__Work task__
Find the lines of the listing that contain the string "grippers", and return them.

*** Begin section ***

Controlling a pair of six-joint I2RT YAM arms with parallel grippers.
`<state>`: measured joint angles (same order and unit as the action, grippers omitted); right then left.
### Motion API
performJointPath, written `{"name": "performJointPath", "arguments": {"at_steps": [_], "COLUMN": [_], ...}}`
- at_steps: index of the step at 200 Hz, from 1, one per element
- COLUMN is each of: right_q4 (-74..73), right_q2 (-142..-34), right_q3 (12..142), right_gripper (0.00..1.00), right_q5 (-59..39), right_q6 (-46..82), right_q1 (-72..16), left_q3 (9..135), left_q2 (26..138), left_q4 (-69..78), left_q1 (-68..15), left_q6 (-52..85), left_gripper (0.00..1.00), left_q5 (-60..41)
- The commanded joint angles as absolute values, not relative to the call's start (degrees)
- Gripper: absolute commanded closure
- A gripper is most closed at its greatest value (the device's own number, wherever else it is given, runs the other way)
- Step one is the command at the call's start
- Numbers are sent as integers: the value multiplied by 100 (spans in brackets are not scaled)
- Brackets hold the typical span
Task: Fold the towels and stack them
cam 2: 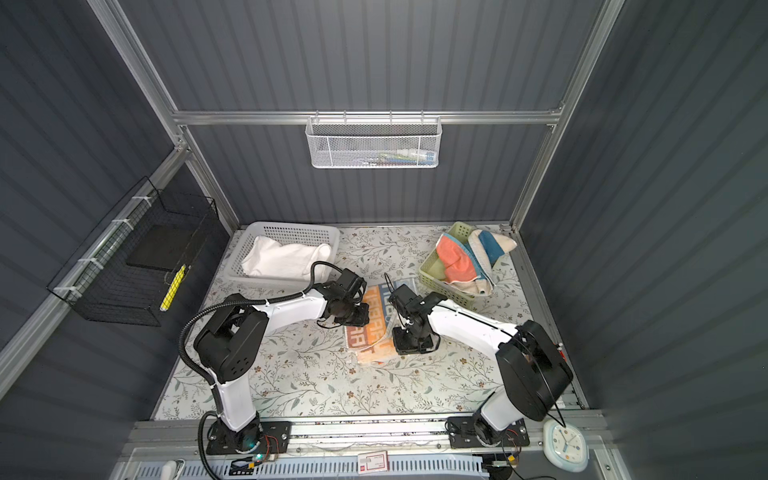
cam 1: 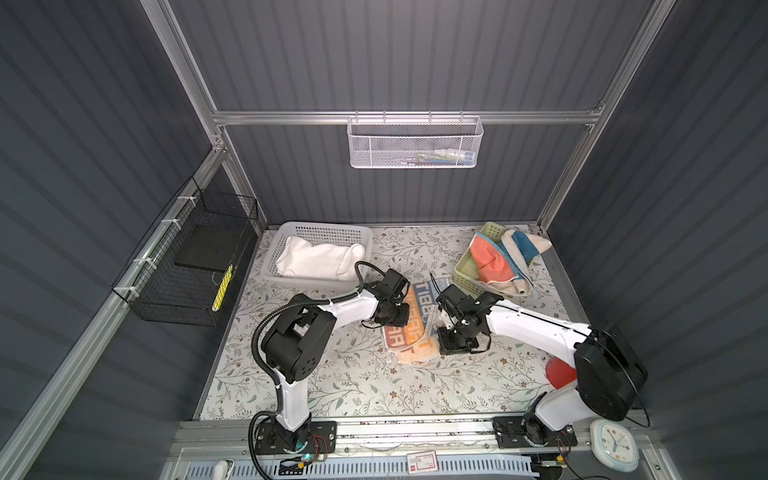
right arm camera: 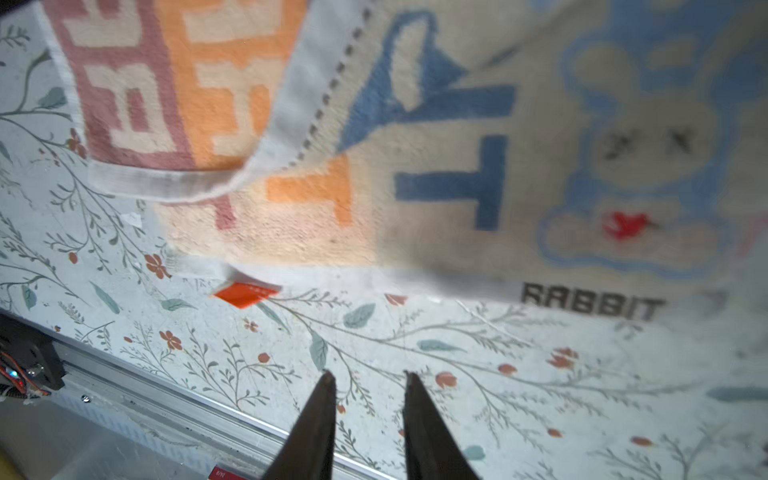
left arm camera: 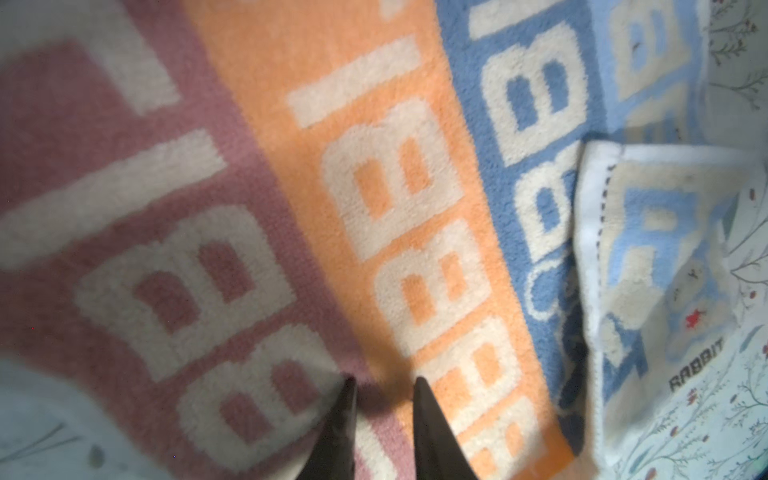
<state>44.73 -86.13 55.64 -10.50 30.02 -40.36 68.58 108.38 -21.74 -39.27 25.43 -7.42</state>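
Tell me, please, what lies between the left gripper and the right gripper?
The orange-blue lettered towel, partly folded, lies between the left gripper and the right gripper; both top views show it.

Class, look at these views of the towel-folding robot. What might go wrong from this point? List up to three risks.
1. The lettered towel lies with one flap skewed across it; folding on may leave it crooked.
2. The right gripper, jaws apart, sits over bare table covering short of the towel's edge; closing there may miss.
3. The coral towel and cream-blue towel overlap across the rim of the green basket; pulling one may drag both.
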Motion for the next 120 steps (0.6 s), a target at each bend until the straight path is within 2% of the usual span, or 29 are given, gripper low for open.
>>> {"name": "performJointPath", "arguments": {"at_steps": [1, 27, 53, 68, 94, 120], "right_q4": [4632, 4298, 3486, 3346, 3362, 3505], "right_q2": [-8434, -8925, -9754, -10310, -10917, -11056], "right_q3": [5847, 6560, 7045, 7435, 7876, 7717], "right_gripper": [65, 66, 78, 82, 83, 84], "right_q5": [-638, -678, -1198, -1389, -1412, -1282], "right_q6": [3143, 2792, 2593, 2532, 2430, 2467], "right_q1": [-4043, -4034, -3891, -3810, -3807, -3807], "left_q3": [7144, 7255, 7237, 7212, 7130, 7098], "left_q2": [11041, 11156, 11229, 11256, 11207, 11171], "left_q4": [-2556, -2558, -2423, -2384, -2350, -2413], "left_q1": [-3872, -3868, -3869, -3860, -3850, -3799], "left_q6": [2212, 2181, 2310, 2387, 2443, 2428], "left_gripper": [74, 74, 74, 74, 74, 74], "left_q5": [-643, -718, -891, -952, -906, -846]}}
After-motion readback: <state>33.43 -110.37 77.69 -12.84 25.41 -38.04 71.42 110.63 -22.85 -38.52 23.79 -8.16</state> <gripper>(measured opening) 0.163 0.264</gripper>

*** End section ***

__Your response__
Controlling a pair of six-joint I2RT YAM arms with parallel grippers.
`<state>`: measured joint angles (same order and unit as the action, grippers omitted); right then left.

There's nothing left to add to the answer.